The Korean Reference Variome: KoVariome
KoVariome: Korean National Standard Reference Variome database of whole genomes with comprehensive SNV, indel, CNV, and SV analyses
High-coverage whole-genome sequencing data of a single ethnicity can provide a useful catalogue of population-specific genetic variations. Herein, we report a comprehensive analysis of the Korean population, and present the Korean National Standard Reference Variome (KoVariome).
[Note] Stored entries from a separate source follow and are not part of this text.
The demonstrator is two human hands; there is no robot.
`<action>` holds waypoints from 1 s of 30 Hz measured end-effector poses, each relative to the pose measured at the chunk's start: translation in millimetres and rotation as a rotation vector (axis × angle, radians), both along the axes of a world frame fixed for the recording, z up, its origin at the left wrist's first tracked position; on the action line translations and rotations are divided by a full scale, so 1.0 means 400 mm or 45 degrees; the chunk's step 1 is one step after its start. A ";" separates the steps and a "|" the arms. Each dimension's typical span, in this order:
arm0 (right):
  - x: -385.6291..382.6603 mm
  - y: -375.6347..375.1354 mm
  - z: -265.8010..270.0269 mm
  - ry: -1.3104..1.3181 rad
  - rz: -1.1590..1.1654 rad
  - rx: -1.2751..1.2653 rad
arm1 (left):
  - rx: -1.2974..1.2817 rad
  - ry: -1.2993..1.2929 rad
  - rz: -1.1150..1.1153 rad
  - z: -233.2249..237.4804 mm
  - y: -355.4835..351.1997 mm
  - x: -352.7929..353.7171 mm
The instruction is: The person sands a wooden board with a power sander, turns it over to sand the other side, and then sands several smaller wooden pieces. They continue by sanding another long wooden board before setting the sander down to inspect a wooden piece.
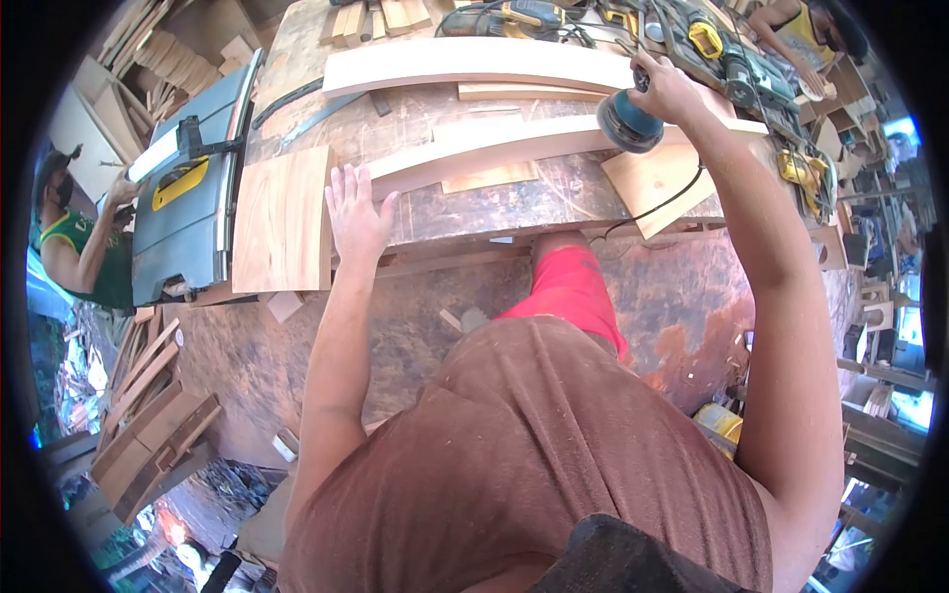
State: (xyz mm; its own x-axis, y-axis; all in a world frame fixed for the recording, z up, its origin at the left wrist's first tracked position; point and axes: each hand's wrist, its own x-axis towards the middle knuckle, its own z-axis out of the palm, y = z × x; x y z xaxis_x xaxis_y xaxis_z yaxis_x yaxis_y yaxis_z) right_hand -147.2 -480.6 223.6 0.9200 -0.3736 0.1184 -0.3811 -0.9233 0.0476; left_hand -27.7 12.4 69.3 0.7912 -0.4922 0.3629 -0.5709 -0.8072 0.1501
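My right hand is wrapped round the top of a blue-green orbital sander. The sander sits over the right part of a long pale board on the workbench, and a black cord trails from its side. My left hand lies with its fingers stretched out at the left end of that board. Just left of this hand is a wide flat wood panel. Beyond the board lies a second long pale plank. Thin wood pieces show beneath the near board.
A table saw stands at the left, with a person in a green top beside it. Power tools and cables crowd the back right. Another person is at the far right. A square wood sheet overhangs the bench's near edge.
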 end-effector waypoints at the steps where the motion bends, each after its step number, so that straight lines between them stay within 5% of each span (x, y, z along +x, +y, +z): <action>1: 0.004 0.023 0.002 0.004 0.044 0.008 | 0.001 -0.027 0.019 -0.002 -0.008 0.001; 9: 0.093 0.306 0.013 0.026 0.309 0.086 | -0.233 0.150 -0.021 0.005 0.004 0.004; 11: 0.126 0.371 0.021 0.073 0.358 0.119 | -0.734 0.451 -0.063 0.000 0.008 0.006; 12: 0.144 0.402 0.020 0.068 0.373 0.125 | -0.728 0.442 -0.049 -0.020 0.010 0.018; 14: 0.178 0.467 0.019 0.065 0.481 0.071 | -1.384 0.764 -0.174 -0.068 0.014 0.039; 22: 0.311 0.735 0.016 0.022 0.733 0.071 | -1.897 1.184 -0.197 -0.040 0.041 0.036; 24: 0.336 0.787 0.016 -0.014 0.783 0.065 | -1.837 1.105 -0.150 -0.050 0.049 0.045; 27: 0.362 0.845 0.014 -0.090 0.863 0.090 | -1.075 0.372 -0.142 0.018 0.042 0.029; 30: 0.392 0.885 0.009 -0.094 0.932 0.115 | -1.011 0.410 -0.158 0.083 0.006 0.058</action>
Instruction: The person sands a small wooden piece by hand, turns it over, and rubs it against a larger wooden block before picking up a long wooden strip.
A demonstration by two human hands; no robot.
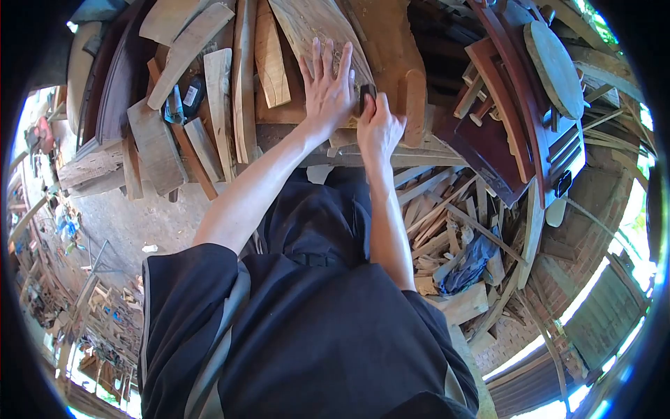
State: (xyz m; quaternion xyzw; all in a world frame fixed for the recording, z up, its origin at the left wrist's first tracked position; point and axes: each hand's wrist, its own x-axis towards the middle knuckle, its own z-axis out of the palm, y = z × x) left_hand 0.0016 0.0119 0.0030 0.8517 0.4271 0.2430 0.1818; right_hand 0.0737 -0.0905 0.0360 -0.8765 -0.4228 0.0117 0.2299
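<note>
A wide, pale wooden board with visible grain lies on the workbench at the top centre. My left hand rests flat on its near part, fingers spread and pointing away from me. Just to the right, my right hand is closed around a small dark block, held against the board's right edge. The lower part of the block is hidden in my fingers.
Loose wooden pieces and a dark bottle lie left on the bench. Dark red wooden furniture stands at the right. Scrap wood and a blue cloth are heaped below the bench's right side.
</note>
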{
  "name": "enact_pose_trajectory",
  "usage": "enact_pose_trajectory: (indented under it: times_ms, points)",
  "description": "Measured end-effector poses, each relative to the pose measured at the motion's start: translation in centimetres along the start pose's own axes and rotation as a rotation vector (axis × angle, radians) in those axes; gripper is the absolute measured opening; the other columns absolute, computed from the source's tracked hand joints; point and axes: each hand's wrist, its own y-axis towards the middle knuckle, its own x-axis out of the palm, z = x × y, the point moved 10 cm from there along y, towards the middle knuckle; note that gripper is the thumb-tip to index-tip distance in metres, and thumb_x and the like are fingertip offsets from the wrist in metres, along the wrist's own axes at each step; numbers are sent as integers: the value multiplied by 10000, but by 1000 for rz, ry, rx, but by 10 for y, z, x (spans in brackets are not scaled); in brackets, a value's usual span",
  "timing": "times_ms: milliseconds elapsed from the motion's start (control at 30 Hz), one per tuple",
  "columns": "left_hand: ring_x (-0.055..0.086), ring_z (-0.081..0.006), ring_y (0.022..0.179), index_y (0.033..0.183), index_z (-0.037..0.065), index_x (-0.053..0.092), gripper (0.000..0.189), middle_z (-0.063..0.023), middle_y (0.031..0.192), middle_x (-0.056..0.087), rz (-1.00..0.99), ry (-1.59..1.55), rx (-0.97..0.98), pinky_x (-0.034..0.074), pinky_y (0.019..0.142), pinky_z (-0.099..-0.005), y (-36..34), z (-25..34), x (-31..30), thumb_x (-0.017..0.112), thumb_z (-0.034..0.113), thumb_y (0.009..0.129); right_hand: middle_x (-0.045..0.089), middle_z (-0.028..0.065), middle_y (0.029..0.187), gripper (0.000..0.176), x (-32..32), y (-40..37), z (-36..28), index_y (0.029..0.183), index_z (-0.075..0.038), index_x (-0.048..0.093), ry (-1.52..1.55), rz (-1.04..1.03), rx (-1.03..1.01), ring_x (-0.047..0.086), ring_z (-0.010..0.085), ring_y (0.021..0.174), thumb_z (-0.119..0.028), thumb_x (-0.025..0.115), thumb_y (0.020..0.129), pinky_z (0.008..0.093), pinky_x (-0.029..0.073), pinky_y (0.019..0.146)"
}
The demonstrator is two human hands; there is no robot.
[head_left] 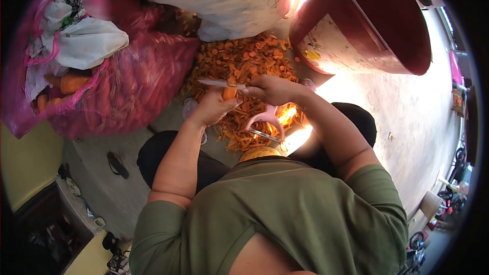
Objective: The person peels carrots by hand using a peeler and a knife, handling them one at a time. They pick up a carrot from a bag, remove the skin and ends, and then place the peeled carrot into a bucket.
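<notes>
My left hand (215, 108) is closed around an orange carrot (229, 93), its end pointing up and away from me. The knife (216, 83) lies across that carrot, its blade pointing left. My right hand (275, 90) grips the knife's handle, and a pink peeler (266, 120) hangs below the same hand, its blade toward me. How the peeler is held is partly hidden. Beneath both hands spreads a heap of carrot peelings and cut pieces (244, 61) on the floor.
A pink mesh bag (147, 76) full of carrots stands at the left, with white plastic (91, 43) on top. Beyond the heap sits a large whitish sack (224, 0). A big red tub (356, 25) is at the upper right. A dark sandal (117, 165) lies at lower left.
</notes>
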Motion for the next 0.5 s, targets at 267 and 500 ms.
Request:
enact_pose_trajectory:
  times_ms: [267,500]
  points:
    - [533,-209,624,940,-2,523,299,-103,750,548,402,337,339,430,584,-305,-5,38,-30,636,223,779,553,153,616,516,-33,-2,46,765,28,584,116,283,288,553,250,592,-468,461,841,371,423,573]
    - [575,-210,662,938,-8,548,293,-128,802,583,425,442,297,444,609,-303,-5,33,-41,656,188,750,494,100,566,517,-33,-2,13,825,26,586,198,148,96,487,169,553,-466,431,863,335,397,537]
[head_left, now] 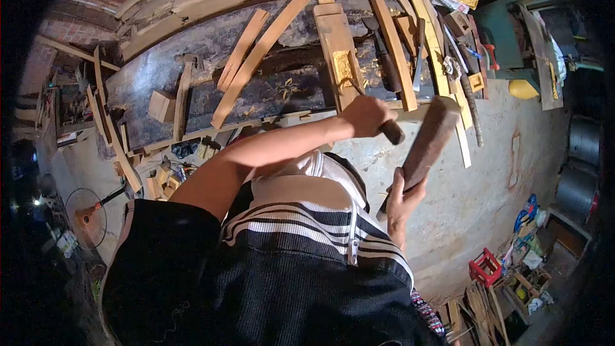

As a part of the Korean Personal Genome Project (KPGP), we constructed the KoVariome database using 5.5 terabases of whole genome sequence data from 50 healthy Korean individuals with an average coverage depth of 31. In total, KoVariome includes 12.7M single-nucleotide variants (SNVs), 1.7M short insertions and deletions (indels), 4K structural variations (SVs), and 3.6K copy number variations (CNVs). Among them, 2.4M (19%) SNVs and 0.4M (24%) indels were identified as novel. We also discovered selective enrichment of 3.8M SNVs and 0.5M indels from Korean individuals, which were used to filter out the 1,271 coding-SNVs not originally removed from the 1,000 Genomes Project data when prioritizing disease-causing variants. CNV analyses have revealed gene losses related to bone mineral densities and duplicated genes involved in brain development and fat reduction. KoVariome health records were used to identify novel disease-causing variants in the Korean population, demonstrating the value of high-quality ethnic variation databases for the accurate interpretation of individual genomes and the precise characterization of genetic variations.